Item 5 amends paragraph 73BD(2)(d) by omitting “to the hospital or the day care facility”. This amendment ensures that the hospital or day hospital facility will still have to provide informed financial consent to a patient in relation to outreach services, regardless of whether the services are provided by:
• the hospital or day hospital facility; or
• a contractor of
the hospital or day hospital facility.
Item 6 amends paragraph
73BDAA(1)(a) by omitting “at the hospital or day hospital”
and substituting “to patients of the hospital or day care
facilities”. The purpose of this amendment is to ensure that
hospital purchaser provider agreements can be extended to cover professional
services provided under a practitioner agreement to admitted patients receiving
outreach services.
This Schedule makes a minor amendment to section 73G of the National
Health Act 1953 (NHA) to protect registered health benefits organisations
from certain legal proceedings in relation to the disclosure of information to a
hospital or day hospital facility where the disclosure is reasonably necessary
to enable the hospital or day hospital facility to comply with its obligations
under paragraph 73BD(2)(d) of the NHA, that is to provide a private patient
with informed financial consent.
Informed financial consent is a
fundamental element of any hospital purchaser-provider agreement (HPPA).
Subsection 73G(2) protects a hospital, day hospital facility or any person
acting on behalf of the hospital or day hospital facility from legal action for
disclosure of information where the disclosure is necessary to enable the health
funds to verify the payability of amounts under the HPPA. This amendment will
extend the protection from liability to the health fund that supplies
information to a hospital or day hospital facility in order to enable informed
financial consent.
This item inserts a new subsection 73G(2A) after subsection 73G(2),
to provide that no action may be taken against a health fund or a person acting
on behalf of the health fund for disclosure of information, if that disclosure
is made to a hospital or day hospital facility under an HPPA and the purpose of
the disclosure is to facilitate informed financial consent under
paragraph 73BD(2)(D).
Schedule 3
On 1 July 2000, Lifetime Health Cover (LHC) will come into effect when the National Health Amendment (Lifetime Health Cover) Act 1999 amends the National Health Act 1953 (NHA). Schedule 3 of this Bill makes two minor amendments to the LHC rules contained in Schedule 2 of the NHA to ensure the smooth operation of those rules on 1 July. Specifically these amendments:
• clarify the definition of ‘adult beneficiary’ and ‘hospital cover; and
• provide all refugees with 12 months after they become eligible for Medicare in which to take out hospital cover without penalty under the LHC rules.

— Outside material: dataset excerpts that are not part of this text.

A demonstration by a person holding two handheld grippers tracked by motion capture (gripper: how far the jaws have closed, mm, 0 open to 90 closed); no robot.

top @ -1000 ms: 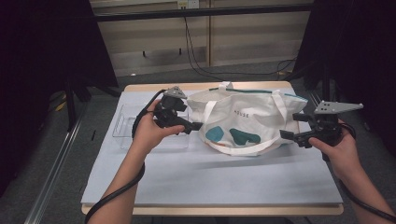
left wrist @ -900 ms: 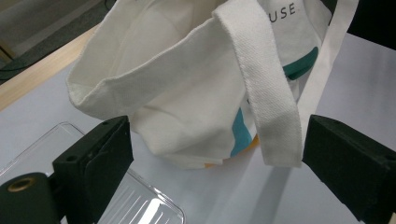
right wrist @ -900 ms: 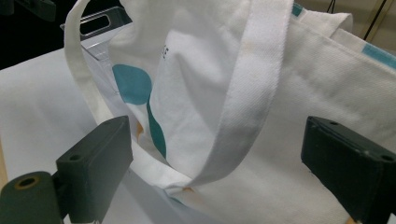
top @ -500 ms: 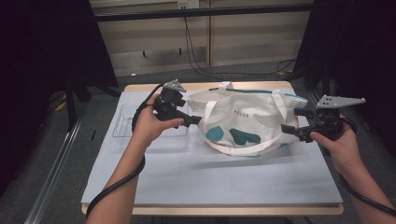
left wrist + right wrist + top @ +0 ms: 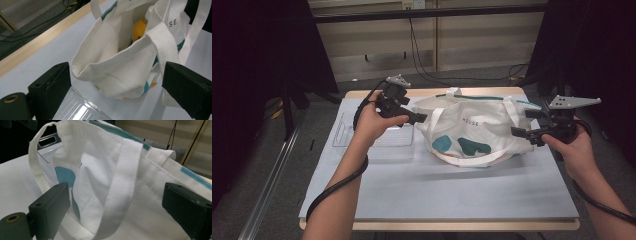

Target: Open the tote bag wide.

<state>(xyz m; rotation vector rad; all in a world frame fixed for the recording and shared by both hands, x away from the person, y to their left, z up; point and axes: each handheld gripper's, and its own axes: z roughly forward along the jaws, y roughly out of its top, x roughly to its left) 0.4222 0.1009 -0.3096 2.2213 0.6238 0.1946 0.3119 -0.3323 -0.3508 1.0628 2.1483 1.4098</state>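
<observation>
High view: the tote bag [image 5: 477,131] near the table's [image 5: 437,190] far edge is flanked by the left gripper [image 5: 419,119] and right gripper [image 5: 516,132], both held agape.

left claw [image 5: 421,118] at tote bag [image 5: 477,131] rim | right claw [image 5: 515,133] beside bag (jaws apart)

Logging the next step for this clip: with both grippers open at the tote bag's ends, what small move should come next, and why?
Probably close the left gripper on the tote bag rim lying between its open jaws; the right gripper likewise straddles a strap, neither gripping.
</observation>
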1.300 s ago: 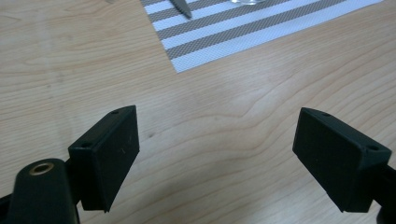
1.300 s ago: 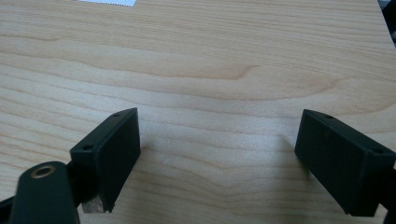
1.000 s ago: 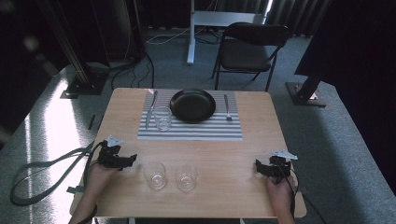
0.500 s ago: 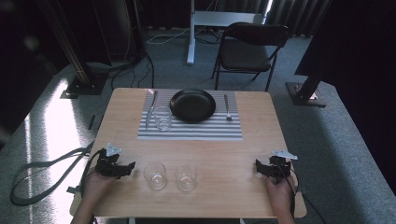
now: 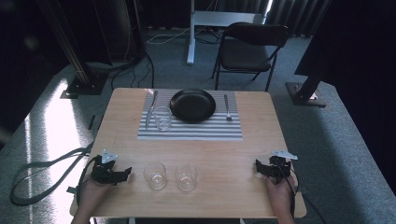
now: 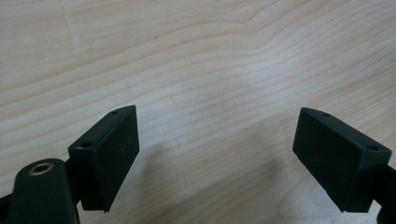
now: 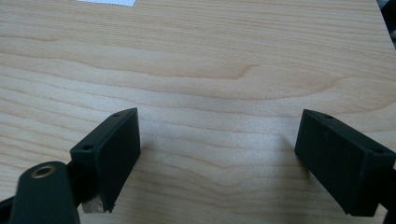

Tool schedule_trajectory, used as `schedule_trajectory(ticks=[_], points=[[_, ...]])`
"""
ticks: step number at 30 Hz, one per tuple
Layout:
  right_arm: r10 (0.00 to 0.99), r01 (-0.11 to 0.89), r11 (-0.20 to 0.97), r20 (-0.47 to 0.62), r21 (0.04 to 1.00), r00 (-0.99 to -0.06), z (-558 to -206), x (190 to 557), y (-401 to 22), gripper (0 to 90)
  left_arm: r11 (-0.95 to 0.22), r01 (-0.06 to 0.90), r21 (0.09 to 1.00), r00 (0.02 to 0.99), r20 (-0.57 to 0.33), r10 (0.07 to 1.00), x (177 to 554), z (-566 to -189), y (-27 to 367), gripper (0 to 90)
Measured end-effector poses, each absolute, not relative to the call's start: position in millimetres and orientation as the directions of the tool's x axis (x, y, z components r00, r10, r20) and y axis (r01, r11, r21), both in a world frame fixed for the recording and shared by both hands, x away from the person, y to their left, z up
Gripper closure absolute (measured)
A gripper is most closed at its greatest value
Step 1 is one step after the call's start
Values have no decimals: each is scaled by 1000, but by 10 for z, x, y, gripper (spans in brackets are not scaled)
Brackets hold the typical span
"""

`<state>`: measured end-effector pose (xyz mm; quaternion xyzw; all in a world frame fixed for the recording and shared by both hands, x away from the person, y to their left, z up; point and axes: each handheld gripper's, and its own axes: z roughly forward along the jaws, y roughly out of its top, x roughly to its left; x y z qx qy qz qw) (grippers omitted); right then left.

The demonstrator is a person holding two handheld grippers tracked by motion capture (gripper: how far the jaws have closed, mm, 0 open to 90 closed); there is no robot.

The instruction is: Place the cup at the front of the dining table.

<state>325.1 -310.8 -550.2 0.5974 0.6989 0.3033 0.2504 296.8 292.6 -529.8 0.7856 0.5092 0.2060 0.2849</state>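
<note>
**Two glasses between idle tongs**

Here we saw a striped placemat (image 5: pixel 190 125) at the far side of the worktop (image 5: pixel 252 140), carrying a black plate (image 5: pixel 192 105), a third glass (image 5: pixel 163 118), a knife (image 5: pixel 150 110) and a fork (image 5: pixel 227 108). Two empty glasses (image 5: pixel 155 175) (image 5: pixel 186 177) stood side by side near the front edge. The left tongs (image 5: pixel 122 172) lay just beside the nearer glass, not touching it. The right tongs (image 5: pixel 258 167) rested well apart. Both tongs stood apart over bare wood.

Dim room, floor glare left, soft focus
</note>
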Motion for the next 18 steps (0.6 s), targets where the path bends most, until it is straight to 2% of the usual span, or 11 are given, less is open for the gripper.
schedule_trajectory(ticks=[18], points=[[987, 683, 103, 12, 723, -161, -5502, 3251, -3108, 136, -271, 675, 687, 357, 17, 934, 2720, -5321, 3071, 152]])
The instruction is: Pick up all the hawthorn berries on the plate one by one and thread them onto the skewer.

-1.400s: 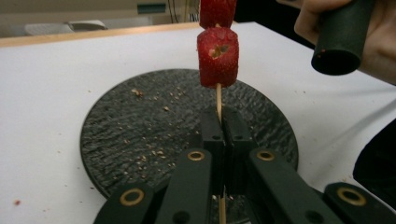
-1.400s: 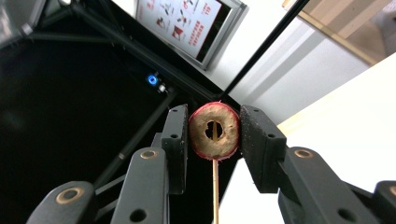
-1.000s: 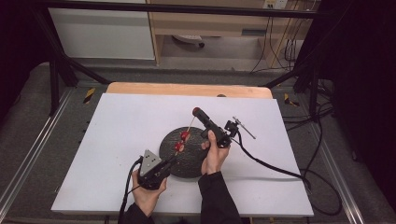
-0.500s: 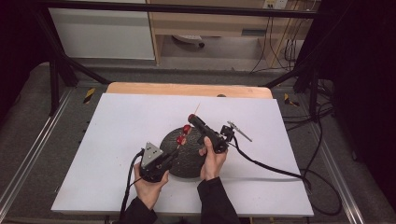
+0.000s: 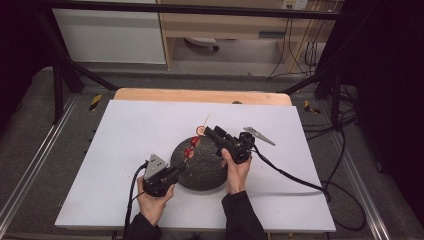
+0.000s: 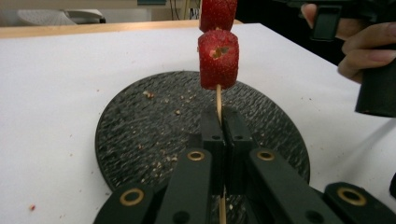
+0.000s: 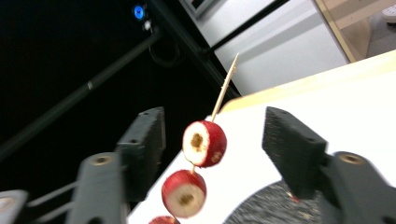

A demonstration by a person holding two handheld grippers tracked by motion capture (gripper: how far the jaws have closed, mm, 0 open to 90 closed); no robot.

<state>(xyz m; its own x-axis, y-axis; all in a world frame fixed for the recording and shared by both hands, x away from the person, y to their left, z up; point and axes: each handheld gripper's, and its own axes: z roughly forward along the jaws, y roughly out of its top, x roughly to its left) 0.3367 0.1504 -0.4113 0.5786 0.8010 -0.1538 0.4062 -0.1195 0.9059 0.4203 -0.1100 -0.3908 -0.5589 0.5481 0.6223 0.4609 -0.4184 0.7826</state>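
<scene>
Pinching the skewer (image 6: 218, 100) near its lower end, the left tongs (image 6: 218, 122) hold it tilted over the dark plate (image 6: 140, 126); the right tongs (image 7: 212, 140) (just opening) straddle its top strawberry slice (image 7: 204, 143) without touching.

Two black handheld rigs here: the left tool (image 5: 176, 170) carries a grey three-cornered plate on top, and a black cable trails from its rear. The right tool (image 5: 209, 131) is all black too, its thick black cable snaking off behind. Up close, flat black jaw arms show brass-ringed pivots and small dark screws. Dark sleeves cover both forearms.
</scene>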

This item clarifies that the definition of ‘adult
beneficiary’ in subsection 4(1) of the NHA includes a spouse. A spouse is
already defined in subsection 4(1) of the NHA to include a de facto
spouse.
This item clarifies the meaning of ‘hospital cover’ in
paragraph 4(1)(b) of Schedule 2 of the NHA to provide that a spouse may
have hospital cover.
This item replaces subparagraphs 5(1)(c)(i) and (ii) of Schedule 2 of the NHA to provide any adult beneficiary who:
• enters Australia on a Refugee or Humanitarian (Migrant)(Class BA) visa after 1 January 2000; or
• was or is granted a protection visa after entering Australia on or
after 1 January 2000;
with 12 months after the day on which he or she
becomes eligible for Medicare in which to take out hospital cover without his or
her contributions being increased under LHC.